TASK INSTRUCTIONS:
Only the text should come through, so restate the listing exactly and drop its images.

PROVIDED DATA:
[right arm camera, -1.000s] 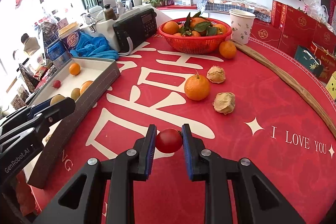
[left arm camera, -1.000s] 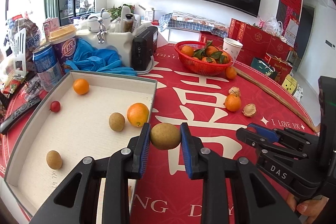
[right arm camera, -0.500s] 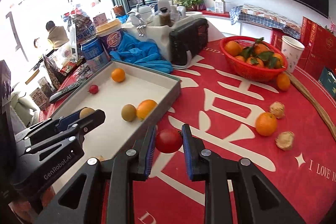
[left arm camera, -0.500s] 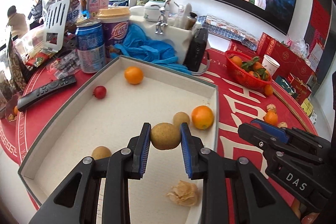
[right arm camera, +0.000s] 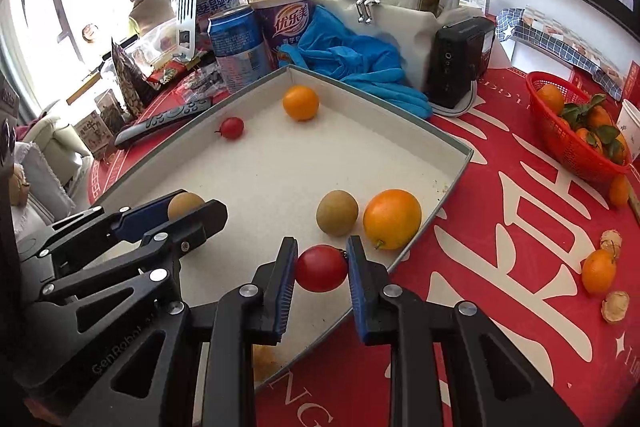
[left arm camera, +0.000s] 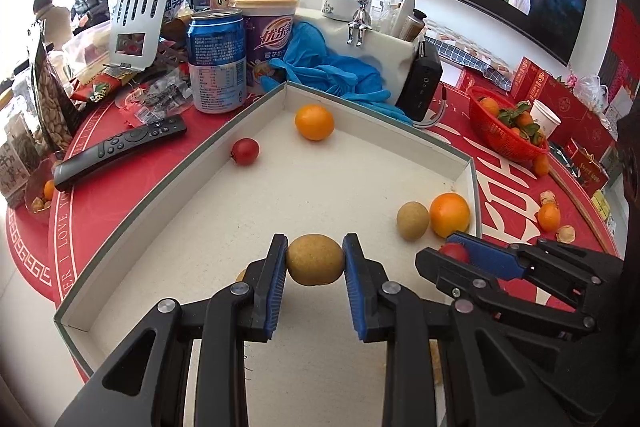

EXERCISE SOLUTION:
[right arm camera, -1.000s] 
[left arm camera, -1.000s] 
[right arm camera, -0.500s] 
[left arm camera, -0.500s] 
[right arm camera, +0.000s] 
[left arm camera, +0.000s] 

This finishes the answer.